**What to do**
Work out how many lines in the data hold the string "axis". Reply with only that number.

**Data below**
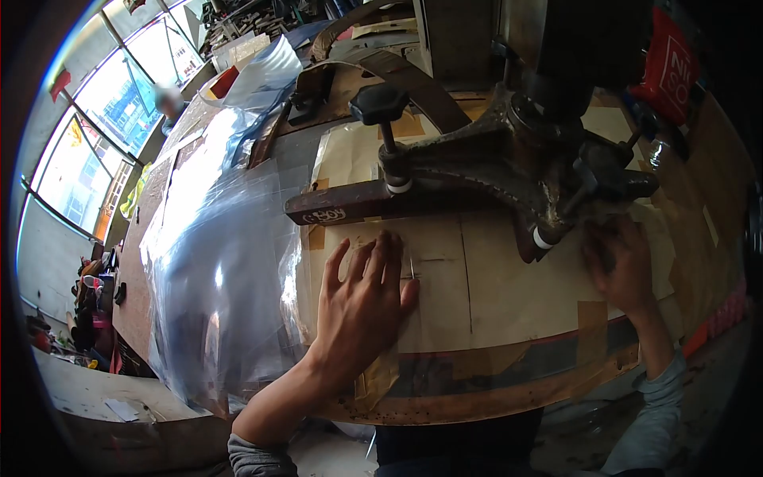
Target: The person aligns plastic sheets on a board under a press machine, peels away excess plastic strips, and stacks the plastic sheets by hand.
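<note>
My left hand (362, 294) lies palm down with its fingers spread, on clear plastic film over a cream board (509, 310). Its fingertips are just in front of a dark metal bar (358, 205) marked with white writing. The bar sits under the cast metal head of a press (477, 151), which has black knobs (379, 105). At the right end of the head, my right hand (624, 266) touches the board, its fingers bent and thumb apart. Shadow partly hides those fingertips. Thin dark lines and brown tape mark the board.
A stack of clear plastic sheets (214, 294) covers the table's left side. Curved brown strips (413, 83) lie behind the press. A red packet (670, 67) hangs at the right. Another person (169, 103) is by the windows at the far left.
</note>
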The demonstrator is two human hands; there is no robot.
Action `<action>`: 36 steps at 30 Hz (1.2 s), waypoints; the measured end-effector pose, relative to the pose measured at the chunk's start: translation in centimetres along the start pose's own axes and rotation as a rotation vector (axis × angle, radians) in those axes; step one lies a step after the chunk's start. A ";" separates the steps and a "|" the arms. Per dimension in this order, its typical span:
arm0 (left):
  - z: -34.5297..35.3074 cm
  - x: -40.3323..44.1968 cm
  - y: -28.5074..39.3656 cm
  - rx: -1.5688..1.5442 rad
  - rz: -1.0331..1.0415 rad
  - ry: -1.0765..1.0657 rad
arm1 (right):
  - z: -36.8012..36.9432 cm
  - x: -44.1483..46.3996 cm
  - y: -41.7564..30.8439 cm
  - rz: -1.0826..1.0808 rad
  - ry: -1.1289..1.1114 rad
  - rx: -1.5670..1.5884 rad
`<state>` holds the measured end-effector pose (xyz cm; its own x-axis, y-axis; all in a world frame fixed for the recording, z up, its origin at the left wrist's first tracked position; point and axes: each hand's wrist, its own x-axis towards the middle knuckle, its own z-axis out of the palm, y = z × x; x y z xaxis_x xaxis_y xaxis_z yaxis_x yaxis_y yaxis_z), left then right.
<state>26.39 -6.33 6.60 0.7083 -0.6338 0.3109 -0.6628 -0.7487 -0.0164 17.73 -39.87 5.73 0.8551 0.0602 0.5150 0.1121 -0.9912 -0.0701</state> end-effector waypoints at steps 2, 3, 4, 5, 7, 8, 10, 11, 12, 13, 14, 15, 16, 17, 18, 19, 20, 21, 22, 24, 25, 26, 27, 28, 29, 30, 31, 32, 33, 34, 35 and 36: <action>0.2 0.0 -0.1 0.008 0.006 0.018 | 0.1 0.0 0.1 -0.001 0.007 0.002; 0.2 0.0 -0.1 0.003 0.002 0.023 | 0.1 0.1 0.1 -0.011 0.015 0.006; 0.1 0.0 -0.1 -0.003 0.001 0.027 | 0.2 0.1 0.1 -0.019 0.022 0.010; 0.1 0.0 -0.1 -0.012 0.004 0.030 | 0.2 0.0 0.1 -0.022 0.028 0.011; 0.2 -0.1 -0.3 0.011 0.009 0.037 | 0.5 0.2 0.0 -0.058 0.071 0.013; 0.4 -0.2 -0.4 0.039 0.016 0.038 | 0.3 0.0 0.0 -0.061 0.088 0.000; 0.4 -0.1 -0.3 0.025 0.023 0.035 | 0.1 0.0 -0.2 -0.050 0.079 -0.008; 0.3 -0.1 0.0 0.014 0.001 0.022 | 0.0 -0.1 0.0 -0.057 0.074 0.000; 0.1 0.0 0.2 0.034 0.001 0.012 | -0.1 -0.3 0.2 -0.042 0.062 0.006; 0.1 0.1 0.4 0.041 0.011 0.006 | -0.1 -0.4 0.3 -0.035 0.052 0.020; 0.1 0.1 0.5 0.053 0.014 -0.001 | -0.1 -0.4 0.3 -0.031 0.042 0.040; 0.0 0.0 0.5 0.068 0.015 -0.008 | -0.2 -0.6 0.2 -0.027 0.032 0.035; 0.0 0.0 0.4 0.066 0.022 -0.010 | -0.4 -0.7 -0.1 -0.025 0.023 0.030; 0.0 0.1 0.3 0.070 0.023 -0.004 | -0.6 -0.7 -0.2 -0.025 0.014 0.021; 0.1 0.1 0.3 0.073 0.024 -0.001 | -0.6 -0.7 -0.2 -0.015 0.014 0.008; 0.2 0.1 0.3 0.076 0.025 0.001 | -0.5 -0.7 -0.3 -0.004 0.013 -0.003; 0.2 0.1 0.3 0.069 0.022 0.002 | -0.4 -0.7 -0.3 0.007 0.011 -0.013; 0.2 0.1 0.3 0.062 0.018 0.000 | -0.4 -0.7 -0.3 0.006 0.018 -0.014; 0.2 0.1 0.3 0.053 0.015 -0.003 | -0.3 -0.6 -0.3 0.006 0.023 -0.013; 0.1 0.2 0.4 0.042 0.014 0.024 | -0.1 -0.8 -0.2 0.008 0.026 -0.012; 0.1 0.2 0.5 0.037 0.011 0.043 | -0.1 -0.8 -0.2 0.007 0.028 -0.013; 0.1 0.2 0.4 0.034 0.015 0.042 | -0.1 -0.6 -0.1 0.003 0.034 -0.016; 0.1 0.2 0.4 0.031 0.018 0.043 | -0.2 -0.5 -0.1 0.007 0.024 -0.024; 0.0 0.2 0.3 0.029 0.023 0.043 | -0.3 -0.5 -0.2 0.013 0.014 -0.032; 0.0 0.2 0.3 0.029 0.022 0.050 | -0.4 -0.5 -0.2 0.020 0.004 -0.041; 0.0 0.2 0.4 0.028 0.021 0.055 | -0.4 -0.4 -0.2 0.012 0.007 -0.051; 0.1 0.2 0.4 0.027 0.021 0.057 | -0.4 -0.4 -0.1 0.006 0.008 -0.061; 0.1 0.2 0.3 0.028 0.022 0.060 | -0.3 -0.4 0.0 0.001 0.008 -0.068; 0.2 0.3 0.3 0.031 0.023 0.060 | -0.1 -0.4 0.1 -0.002 0.016 -0.072; 0.3 0.3 0.2 0.032 0.022 0.059 | 0.0 -0.4 0.3 -0.004 0.021 -0.075; 0.3 0.3 0.2 0.029 0.016 0.054 | 0.2 -0.3 0.4 -0.008 0.026 -0.079; 0.2 0.4 0.3 0.025 0.010 0.051 | 0.2 -0.2 0.5 -0.010 0.035 -0.078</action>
<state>26.53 -6.85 6.53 0.6878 -0.6310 0.3589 -0.6632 -0.7472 -0.0428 17.70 -40.32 5.38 0.8360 0.0670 0.5446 0.0793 -0.9969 0.0010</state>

**Result for this task**
2